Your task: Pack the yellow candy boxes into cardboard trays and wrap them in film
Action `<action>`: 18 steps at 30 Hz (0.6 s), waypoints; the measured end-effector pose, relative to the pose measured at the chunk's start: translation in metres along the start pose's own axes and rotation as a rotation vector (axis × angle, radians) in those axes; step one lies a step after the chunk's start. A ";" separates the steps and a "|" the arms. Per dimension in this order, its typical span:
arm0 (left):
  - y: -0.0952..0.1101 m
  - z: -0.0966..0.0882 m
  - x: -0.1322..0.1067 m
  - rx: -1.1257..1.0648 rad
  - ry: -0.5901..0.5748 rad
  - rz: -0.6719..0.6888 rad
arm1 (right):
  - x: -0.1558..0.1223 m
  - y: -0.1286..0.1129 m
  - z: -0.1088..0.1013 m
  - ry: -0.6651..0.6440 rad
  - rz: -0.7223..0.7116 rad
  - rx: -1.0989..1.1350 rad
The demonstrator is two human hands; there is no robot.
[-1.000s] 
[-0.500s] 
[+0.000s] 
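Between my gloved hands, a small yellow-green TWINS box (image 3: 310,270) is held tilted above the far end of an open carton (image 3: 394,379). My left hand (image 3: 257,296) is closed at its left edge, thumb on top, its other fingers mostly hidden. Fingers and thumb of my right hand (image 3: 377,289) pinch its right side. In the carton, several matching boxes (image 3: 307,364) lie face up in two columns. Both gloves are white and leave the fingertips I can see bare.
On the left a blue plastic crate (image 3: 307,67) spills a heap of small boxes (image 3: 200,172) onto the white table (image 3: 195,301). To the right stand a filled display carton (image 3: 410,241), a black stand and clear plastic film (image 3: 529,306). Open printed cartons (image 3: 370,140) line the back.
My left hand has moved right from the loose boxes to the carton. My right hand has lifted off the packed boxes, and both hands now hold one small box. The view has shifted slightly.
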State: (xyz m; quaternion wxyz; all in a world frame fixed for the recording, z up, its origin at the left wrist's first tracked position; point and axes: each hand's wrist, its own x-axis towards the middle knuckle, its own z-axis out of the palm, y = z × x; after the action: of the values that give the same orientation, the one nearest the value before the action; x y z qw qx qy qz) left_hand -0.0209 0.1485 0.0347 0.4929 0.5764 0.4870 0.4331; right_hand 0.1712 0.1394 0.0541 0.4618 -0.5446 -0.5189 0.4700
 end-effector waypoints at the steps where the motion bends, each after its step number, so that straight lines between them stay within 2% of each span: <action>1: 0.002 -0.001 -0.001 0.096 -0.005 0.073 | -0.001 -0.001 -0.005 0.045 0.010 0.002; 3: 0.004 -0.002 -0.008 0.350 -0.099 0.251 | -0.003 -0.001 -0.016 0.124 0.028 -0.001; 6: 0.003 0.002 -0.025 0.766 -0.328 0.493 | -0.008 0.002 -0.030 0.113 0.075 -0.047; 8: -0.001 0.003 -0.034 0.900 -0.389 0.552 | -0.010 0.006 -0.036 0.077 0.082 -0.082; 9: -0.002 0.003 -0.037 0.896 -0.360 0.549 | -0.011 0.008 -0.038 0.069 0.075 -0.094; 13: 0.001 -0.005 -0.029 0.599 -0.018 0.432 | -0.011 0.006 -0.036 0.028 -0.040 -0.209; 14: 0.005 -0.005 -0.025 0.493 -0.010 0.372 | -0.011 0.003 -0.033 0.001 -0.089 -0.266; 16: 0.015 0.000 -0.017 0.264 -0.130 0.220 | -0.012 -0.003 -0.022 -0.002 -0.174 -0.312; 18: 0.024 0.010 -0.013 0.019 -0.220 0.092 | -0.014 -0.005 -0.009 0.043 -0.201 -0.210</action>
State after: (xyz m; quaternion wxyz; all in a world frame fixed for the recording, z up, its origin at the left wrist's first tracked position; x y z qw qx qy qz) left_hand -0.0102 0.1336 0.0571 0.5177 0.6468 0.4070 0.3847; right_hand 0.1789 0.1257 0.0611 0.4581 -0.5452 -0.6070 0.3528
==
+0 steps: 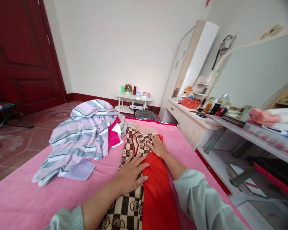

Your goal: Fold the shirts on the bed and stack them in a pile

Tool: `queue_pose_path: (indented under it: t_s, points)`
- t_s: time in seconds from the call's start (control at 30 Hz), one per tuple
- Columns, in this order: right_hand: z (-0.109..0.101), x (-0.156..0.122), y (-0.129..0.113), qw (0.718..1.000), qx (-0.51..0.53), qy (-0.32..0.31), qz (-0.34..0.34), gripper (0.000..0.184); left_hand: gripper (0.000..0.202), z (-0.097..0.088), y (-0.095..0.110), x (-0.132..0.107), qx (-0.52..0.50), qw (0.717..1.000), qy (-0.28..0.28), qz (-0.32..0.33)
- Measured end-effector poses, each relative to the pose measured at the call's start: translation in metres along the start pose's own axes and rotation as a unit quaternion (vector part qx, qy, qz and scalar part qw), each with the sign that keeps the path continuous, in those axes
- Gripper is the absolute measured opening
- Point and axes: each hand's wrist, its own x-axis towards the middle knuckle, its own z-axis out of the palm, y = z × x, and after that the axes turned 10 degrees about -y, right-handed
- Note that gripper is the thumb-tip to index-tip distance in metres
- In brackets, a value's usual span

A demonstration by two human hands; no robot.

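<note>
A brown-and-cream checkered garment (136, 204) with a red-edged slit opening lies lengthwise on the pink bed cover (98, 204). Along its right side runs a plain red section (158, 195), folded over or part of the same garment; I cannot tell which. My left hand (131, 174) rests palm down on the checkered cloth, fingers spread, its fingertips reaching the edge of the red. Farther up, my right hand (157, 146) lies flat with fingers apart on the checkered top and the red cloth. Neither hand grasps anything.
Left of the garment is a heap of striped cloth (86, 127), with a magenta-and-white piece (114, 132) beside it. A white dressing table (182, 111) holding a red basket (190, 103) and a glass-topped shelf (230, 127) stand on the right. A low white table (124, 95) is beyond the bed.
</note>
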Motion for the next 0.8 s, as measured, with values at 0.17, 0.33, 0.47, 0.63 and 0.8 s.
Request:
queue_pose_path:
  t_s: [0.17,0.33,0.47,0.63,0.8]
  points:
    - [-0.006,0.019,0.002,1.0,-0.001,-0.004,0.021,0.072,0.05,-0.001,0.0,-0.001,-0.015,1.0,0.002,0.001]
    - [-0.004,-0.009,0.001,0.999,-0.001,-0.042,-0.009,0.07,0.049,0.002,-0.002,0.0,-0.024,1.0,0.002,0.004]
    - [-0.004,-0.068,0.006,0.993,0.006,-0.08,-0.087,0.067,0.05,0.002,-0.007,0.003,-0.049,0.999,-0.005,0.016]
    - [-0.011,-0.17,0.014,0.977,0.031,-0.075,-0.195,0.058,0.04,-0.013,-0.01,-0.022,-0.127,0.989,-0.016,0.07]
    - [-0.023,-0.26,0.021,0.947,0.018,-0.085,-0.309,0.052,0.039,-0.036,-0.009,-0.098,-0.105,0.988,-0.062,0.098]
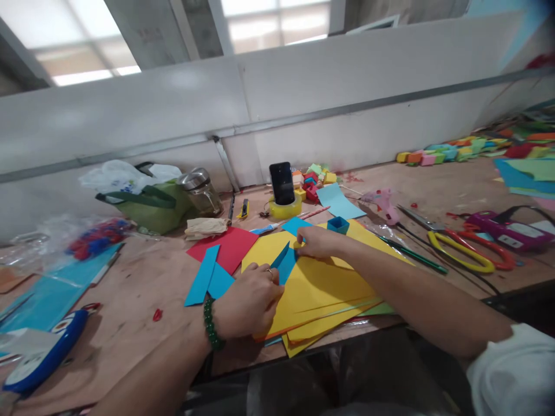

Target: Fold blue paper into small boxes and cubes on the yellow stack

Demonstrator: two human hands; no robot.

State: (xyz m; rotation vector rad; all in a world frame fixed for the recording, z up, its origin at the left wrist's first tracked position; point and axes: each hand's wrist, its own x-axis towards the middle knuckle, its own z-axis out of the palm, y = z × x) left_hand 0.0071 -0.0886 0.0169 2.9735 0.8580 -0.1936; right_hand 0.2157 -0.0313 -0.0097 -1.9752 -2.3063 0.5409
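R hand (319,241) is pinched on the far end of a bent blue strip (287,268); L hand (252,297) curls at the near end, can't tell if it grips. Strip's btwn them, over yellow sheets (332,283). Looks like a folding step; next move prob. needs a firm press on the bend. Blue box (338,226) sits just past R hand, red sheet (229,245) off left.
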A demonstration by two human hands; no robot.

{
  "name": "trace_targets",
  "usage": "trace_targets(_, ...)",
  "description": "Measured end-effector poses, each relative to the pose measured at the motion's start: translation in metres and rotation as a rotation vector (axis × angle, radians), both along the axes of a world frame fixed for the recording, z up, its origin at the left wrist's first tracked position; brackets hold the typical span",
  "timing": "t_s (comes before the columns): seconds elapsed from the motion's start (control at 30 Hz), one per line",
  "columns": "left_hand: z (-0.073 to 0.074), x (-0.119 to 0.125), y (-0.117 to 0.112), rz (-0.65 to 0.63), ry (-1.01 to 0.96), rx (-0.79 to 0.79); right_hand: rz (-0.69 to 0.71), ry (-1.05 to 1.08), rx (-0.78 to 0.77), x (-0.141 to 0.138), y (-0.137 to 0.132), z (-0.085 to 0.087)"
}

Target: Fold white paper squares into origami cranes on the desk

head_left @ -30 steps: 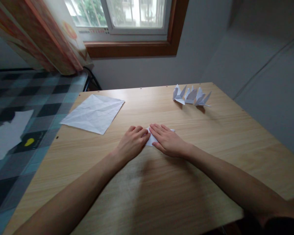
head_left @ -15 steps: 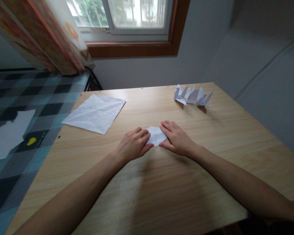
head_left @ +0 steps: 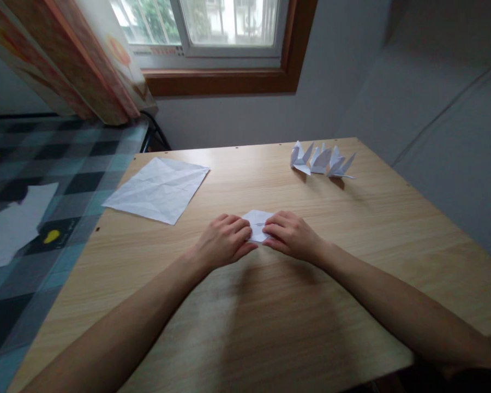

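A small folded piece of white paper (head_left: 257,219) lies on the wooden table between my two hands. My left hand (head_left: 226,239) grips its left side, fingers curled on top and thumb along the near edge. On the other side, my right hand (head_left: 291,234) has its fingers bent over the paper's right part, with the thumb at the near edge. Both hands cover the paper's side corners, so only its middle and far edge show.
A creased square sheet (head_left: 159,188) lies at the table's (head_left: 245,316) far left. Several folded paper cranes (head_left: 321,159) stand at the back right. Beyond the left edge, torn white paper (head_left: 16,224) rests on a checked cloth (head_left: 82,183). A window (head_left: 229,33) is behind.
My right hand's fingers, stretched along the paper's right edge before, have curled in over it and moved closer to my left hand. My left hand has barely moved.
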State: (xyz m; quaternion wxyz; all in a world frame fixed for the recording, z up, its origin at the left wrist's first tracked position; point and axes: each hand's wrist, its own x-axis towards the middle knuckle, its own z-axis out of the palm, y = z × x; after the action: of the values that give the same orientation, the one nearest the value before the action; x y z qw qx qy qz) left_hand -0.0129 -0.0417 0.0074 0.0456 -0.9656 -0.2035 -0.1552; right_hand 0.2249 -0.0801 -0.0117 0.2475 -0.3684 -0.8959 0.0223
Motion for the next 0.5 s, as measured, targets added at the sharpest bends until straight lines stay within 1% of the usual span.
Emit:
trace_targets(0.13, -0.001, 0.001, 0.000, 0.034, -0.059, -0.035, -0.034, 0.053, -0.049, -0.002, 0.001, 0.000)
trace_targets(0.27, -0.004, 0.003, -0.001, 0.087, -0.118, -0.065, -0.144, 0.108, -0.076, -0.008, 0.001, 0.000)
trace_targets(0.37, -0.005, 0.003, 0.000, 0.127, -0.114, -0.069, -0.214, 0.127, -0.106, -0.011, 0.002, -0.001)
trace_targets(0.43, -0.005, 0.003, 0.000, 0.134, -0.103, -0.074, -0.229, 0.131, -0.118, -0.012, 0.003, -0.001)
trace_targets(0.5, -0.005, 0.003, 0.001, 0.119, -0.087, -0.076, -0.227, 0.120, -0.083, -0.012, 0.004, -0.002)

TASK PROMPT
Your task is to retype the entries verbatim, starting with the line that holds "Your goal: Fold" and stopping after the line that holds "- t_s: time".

TASK RESULT
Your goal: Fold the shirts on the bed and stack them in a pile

Tool: `queue_pose_path: (indented under it: t_s, points)`
- t_s: time in seconds from the call's start (control at 30 Hz), one per tuple

There is no more to add to the answer.